**ASSIGNMENT**
Find every line of the data below that has "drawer" in it. Reply with the number only.
[[ DATA SEGMENT, beginning ]]
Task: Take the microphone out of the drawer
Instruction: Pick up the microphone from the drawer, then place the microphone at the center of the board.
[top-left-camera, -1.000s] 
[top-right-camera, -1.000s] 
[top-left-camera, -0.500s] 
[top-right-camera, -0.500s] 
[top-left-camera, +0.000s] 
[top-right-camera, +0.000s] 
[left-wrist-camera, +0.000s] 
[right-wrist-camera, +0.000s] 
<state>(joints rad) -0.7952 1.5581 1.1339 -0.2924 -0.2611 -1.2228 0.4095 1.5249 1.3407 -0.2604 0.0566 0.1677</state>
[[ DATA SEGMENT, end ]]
**ANSWER TO THIS EXERCISE**
2